Without deep reform France will be unable to boost growth and fund its social security safety net, President Nicolas Sarkozy said today when he unveiled measures to trim French bureaucracy.
Mr Sarkozy told senior ministers and officials the almost 100 measures would cut the number of civil servants but those who remained would have better pay, conditions and career prospects. France spends €1,000 billion a year on its public administration, Mr Sarkozy said.
That would fall to €850 billion if France spent the same share of national wealth on running itself as Germany, its main trading partner.
"Without a reduction in the weight of our public spending, we won't be able to find the point of growth that we are missing," Mr Sarkozy said. "We won't be able to maintain our social solidarity system ... we won't be able to finance investments in the future."
France needs decent growth if it is to fulfil pledges to the European Union to balance its budget and reduce its debt. During this year's election campaign, Mr Sarkozy said his reforms aimed to boost France's long-term growth average by around one percentage point.

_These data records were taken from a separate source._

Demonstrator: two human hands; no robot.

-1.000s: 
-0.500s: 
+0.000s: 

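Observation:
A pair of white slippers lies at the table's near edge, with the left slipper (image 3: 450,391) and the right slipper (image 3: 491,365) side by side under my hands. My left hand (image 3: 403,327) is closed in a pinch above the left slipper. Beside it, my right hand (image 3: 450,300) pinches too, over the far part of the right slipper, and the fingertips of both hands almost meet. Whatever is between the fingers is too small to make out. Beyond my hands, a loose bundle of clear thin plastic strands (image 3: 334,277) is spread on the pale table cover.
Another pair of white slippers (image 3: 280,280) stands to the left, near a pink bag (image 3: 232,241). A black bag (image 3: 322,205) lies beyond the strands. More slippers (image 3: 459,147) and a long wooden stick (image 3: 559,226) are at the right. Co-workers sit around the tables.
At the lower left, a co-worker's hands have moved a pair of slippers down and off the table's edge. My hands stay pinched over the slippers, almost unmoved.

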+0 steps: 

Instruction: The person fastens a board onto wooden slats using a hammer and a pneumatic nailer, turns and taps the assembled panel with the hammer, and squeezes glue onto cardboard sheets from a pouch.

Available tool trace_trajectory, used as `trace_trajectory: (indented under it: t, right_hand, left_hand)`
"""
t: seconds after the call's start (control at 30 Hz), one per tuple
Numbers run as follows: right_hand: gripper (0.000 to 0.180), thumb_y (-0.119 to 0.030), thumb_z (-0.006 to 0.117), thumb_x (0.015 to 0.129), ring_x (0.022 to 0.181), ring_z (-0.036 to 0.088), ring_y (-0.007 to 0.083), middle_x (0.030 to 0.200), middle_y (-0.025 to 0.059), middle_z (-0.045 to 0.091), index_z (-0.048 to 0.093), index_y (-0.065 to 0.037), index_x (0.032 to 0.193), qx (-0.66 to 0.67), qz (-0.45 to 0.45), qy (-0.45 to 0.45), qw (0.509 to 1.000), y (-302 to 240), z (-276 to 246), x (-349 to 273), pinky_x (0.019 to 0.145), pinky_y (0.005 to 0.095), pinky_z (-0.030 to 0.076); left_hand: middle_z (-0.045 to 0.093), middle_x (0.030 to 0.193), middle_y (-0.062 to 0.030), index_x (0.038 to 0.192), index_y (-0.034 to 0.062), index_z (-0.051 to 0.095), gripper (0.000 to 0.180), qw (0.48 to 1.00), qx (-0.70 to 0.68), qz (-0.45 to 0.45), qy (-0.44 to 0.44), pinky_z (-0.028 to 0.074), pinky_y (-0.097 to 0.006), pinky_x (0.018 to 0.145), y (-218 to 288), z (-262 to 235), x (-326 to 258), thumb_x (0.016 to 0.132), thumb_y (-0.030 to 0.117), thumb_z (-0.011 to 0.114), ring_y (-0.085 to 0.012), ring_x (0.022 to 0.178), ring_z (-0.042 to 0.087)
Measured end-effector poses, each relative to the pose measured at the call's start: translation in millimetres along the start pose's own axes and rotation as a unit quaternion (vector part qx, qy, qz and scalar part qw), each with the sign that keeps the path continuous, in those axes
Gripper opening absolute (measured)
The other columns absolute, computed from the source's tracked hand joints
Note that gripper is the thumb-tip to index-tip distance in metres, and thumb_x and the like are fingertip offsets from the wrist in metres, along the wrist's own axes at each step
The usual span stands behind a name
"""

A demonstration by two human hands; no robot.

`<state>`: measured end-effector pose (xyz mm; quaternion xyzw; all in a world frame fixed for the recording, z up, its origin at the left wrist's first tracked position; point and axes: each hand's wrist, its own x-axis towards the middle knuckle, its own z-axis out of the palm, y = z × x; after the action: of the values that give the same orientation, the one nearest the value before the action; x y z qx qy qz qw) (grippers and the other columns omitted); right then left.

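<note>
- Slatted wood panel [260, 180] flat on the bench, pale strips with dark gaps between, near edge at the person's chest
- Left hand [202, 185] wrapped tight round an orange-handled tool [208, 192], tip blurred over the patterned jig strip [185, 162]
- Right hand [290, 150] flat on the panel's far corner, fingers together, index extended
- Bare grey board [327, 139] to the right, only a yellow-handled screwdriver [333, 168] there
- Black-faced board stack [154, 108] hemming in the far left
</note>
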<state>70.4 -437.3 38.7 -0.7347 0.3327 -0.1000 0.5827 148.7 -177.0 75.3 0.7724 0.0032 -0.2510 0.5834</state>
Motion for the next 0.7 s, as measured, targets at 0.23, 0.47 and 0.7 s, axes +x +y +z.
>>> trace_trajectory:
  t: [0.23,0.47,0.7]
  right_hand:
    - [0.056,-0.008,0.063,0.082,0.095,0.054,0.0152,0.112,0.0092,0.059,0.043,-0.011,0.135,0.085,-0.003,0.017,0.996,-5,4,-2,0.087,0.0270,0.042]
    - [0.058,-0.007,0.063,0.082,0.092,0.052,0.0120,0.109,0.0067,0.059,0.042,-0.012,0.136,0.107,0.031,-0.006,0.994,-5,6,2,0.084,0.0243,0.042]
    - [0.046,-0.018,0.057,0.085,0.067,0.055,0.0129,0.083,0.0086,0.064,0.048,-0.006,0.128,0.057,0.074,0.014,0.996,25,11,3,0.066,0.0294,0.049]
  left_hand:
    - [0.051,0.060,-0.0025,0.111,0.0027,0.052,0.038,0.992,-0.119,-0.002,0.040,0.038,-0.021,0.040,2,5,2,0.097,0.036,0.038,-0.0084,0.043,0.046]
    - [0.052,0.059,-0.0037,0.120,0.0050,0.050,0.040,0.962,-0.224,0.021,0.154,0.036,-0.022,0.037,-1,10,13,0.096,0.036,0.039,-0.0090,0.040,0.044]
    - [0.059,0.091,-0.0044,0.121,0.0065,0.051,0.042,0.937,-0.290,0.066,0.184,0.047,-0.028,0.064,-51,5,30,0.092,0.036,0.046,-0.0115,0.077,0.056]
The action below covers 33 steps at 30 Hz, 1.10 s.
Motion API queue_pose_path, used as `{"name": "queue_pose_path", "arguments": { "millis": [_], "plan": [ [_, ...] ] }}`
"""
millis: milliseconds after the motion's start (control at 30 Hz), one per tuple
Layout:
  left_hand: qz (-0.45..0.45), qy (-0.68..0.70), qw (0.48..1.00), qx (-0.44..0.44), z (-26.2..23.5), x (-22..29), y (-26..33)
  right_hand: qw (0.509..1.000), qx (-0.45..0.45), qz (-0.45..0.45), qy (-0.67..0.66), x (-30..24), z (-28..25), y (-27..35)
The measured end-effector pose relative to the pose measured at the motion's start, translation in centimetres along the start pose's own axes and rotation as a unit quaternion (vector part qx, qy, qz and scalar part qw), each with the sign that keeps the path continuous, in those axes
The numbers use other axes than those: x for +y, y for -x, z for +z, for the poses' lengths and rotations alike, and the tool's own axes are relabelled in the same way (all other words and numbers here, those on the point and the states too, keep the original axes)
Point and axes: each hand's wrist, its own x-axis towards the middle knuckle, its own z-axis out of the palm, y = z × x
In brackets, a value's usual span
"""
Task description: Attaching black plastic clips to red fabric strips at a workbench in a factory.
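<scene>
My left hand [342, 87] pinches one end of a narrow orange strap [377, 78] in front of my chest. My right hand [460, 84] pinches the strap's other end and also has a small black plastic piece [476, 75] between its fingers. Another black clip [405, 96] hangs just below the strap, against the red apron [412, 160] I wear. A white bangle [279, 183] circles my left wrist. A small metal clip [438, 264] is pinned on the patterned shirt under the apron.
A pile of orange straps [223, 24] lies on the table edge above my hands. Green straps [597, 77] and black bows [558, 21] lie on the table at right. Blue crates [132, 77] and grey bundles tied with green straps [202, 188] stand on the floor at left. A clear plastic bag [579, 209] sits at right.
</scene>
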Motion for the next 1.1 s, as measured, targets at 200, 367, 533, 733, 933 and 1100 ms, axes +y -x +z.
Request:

Mr Sarkozy repeated his plan to replace only one retiring civil servant in two. "I want to tell civil servants they can have confidence in the reform of the state. They will be the big winners of this reform. There will be fewer of them, better paid, their working conditions improved and career prospects richer," he said.
One proposal is to streamline the issuing of identity cards, passports and drivers' licences by making the documents available at local town halls rather than government offices.
On taking office in May Mr Sarkozy said he would merge the tax levying and collection services, and unemployment benefit and employment exchanges to boost efficiency and savings. This week the Defence Ministry said it planned to house all military commands in a single new site in southwestern Paris and sell off their prime real estate in the centre of the capital.